From mboxrd@z Thu Jan  1 00:00:00 1970
Return-Path: <mark@klomp.org>
Received: from gnu.wildebeest.org (gnu.wildebeest.org [45.83.234.184])
 by sourceware.org (Postfix) with ESMTPS id A6B5D3857BB1
 for <overseers@sourceware.org>; Mon, 30 May 2022 22:01:11 +0000 (GMT)
DMARC-Filter: OpenDMARC Filter v1.4.1 sourceware.org A6B5D3857BB1
Received: from reform (deer0x07.wildebeest.org [172.31.17.137])
 (using TLSv1.2 with cipher ADH-AES256-GCM-SHA384 (256/256 bits))
 (No client certificate requested)
 by gnu.wildebeest.org (Postfix) with ESMTPSA id 1524530006D6
 for <overseers@sourceware.org>; Tue, 31 May 2022 00:01:07 +0200 (CEST)
Received: by reform (Postfix, from userid 1000)
 id 62B272E8145F; Tue, 31 May 2022 00:01:07 +0200 (CEST)
Date: Tue, 31 May 2022 00:01:07 +0200
From: Mark Wielaard <mark@klomp.org>
To: overseers@sourceware.org
Subject: GNU Toolchain Infrastructure at sourceware
Message-ID: <YpU+o8C8hyFsgtuP@wildebeest.org>
MIME-Version: 1.0
Content-Type: text/plain; charset=us-ascii
Content-Disposition: inline
X-Spam-Status: No, score=-3.9 required=5.0 tests=BAYES_00, JMQ_SPF_NEUTRAL,
 KAM_DMARC_STATUS, KAM_SHORT, SPF_HELO_NONE, SPF_PASS, TXREP,
 T_SCC_BODY_TEXT_LINE autolearn=no autolearn_force=no version=3.4.6
X-Spam-Checker-Version: SpamAssassin 3.4.6 (2021-04-09) on
 server2.sourceware.org
X-BeenThere: overseers@sourceware.org
X-Mailman-Version: 2.1.29
Precedence: list
List-Id: Overseers mailing list <overseers.sourceware.org>
List-Unsubscribe: <https://sourceware.org/mailman/options/overseers>,
 <mailto:overseers-request@sourceware.org?subject=unsubscribe>
List-Archive: <https://sourceware.org/pipermail/overseers/>
List-Post: <mailto:overseers@sourceware.org>
List-Help: <mailto:overseers-request@sourceware.org?subject=help>
List-Subscribe: <https://sourceware.org/mailman/listinfo/overseers>,
 <mailto:overseers-request@sourceware.org?subject=subscribe>
X-List-Received-Date: Mon, 30 May 2022 22:01:13 -0000

Hi,

Here is a quick overview of some of the GNU Toolchain Infrastructure
work around CI/CD and how to integrate that better with the email
based workflow used on sourceware.
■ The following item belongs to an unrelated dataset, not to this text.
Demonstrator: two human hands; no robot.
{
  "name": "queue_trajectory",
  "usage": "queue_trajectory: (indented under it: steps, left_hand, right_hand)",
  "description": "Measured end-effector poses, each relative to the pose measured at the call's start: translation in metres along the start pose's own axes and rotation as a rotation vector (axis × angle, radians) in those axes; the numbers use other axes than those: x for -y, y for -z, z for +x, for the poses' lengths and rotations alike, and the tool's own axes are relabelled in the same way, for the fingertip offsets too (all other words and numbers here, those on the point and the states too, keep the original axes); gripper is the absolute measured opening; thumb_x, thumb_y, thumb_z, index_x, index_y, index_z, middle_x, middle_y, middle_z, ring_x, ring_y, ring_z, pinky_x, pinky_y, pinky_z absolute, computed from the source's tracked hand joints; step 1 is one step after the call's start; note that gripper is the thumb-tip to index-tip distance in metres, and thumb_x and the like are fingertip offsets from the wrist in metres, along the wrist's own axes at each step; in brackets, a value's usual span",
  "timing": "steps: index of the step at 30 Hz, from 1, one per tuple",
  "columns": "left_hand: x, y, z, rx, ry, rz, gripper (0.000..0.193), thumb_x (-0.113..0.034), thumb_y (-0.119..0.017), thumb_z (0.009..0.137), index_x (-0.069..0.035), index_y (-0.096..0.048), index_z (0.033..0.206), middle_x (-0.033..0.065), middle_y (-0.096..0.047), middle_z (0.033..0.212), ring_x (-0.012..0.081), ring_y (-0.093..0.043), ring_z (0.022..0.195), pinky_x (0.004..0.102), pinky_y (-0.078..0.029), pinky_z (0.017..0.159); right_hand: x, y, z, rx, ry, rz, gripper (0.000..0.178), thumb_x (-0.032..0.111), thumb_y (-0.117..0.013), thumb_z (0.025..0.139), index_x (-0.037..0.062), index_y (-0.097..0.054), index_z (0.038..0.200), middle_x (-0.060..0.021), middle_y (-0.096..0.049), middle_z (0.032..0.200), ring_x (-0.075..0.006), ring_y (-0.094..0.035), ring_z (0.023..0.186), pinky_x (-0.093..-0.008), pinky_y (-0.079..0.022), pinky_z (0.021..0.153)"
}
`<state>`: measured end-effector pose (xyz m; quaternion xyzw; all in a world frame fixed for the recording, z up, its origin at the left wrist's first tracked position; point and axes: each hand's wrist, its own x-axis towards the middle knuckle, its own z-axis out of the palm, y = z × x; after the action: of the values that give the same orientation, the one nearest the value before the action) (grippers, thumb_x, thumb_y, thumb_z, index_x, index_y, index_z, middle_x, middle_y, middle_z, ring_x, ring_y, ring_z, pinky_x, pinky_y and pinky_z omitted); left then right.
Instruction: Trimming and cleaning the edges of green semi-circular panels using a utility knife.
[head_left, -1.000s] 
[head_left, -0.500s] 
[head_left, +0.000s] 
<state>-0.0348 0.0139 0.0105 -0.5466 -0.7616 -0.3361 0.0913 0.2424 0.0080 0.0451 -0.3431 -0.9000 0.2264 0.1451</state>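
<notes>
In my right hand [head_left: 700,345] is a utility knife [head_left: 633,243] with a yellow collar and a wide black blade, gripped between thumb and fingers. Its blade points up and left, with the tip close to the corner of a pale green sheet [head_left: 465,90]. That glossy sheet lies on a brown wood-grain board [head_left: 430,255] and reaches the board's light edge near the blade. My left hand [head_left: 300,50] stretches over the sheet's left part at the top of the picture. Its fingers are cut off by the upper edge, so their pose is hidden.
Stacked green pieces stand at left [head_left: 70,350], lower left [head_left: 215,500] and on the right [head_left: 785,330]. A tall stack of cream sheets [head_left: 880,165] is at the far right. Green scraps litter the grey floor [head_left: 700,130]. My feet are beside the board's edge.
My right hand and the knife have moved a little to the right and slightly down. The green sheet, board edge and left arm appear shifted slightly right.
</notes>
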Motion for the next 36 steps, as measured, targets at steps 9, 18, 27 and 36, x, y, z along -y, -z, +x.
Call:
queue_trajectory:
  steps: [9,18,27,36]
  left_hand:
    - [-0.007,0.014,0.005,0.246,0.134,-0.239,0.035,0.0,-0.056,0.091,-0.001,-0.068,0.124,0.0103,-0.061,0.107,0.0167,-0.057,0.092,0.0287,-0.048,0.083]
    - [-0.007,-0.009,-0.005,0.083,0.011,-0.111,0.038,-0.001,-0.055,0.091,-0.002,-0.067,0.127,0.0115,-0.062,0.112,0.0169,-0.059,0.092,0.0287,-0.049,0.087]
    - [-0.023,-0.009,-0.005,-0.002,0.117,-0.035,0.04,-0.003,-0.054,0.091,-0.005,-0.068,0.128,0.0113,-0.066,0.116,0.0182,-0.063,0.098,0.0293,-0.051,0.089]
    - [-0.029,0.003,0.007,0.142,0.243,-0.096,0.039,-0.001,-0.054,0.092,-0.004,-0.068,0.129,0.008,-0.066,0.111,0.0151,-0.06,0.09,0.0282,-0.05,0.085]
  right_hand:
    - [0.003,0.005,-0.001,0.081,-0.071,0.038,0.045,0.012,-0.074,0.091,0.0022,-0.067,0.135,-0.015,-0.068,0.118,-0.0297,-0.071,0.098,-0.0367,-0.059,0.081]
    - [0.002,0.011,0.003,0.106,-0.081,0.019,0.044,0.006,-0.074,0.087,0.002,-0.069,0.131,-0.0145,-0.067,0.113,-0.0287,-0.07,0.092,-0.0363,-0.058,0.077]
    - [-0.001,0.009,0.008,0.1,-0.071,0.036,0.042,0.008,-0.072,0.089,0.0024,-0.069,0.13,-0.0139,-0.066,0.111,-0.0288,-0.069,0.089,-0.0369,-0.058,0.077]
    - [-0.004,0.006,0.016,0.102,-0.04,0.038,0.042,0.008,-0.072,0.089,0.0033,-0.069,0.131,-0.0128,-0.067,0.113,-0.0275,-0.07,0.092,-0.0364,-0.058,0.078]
Nothing that hasn't been discussed
before, but it might be helpful to have it all in one place. And to
see if we are moving in the right direction.

It seems these services are fairly low on resource usage, at least
compared to other web, git, email and bugzilla services. But please
take a look in case there are any concerns about the sustainability or
scalability on the current hosting infrastructure.

builder.sourceware.org has been running for a couple of months
now. The buildbot process seems to have a low load on the machine. Low
single digit %CPU. The state database has grown to ~800MB, the
gitpoller-work dir is ~4GB (that is mainly gcc ~2G, libabigail ~750M
and binutils-gdb ~600M, others are < 200M).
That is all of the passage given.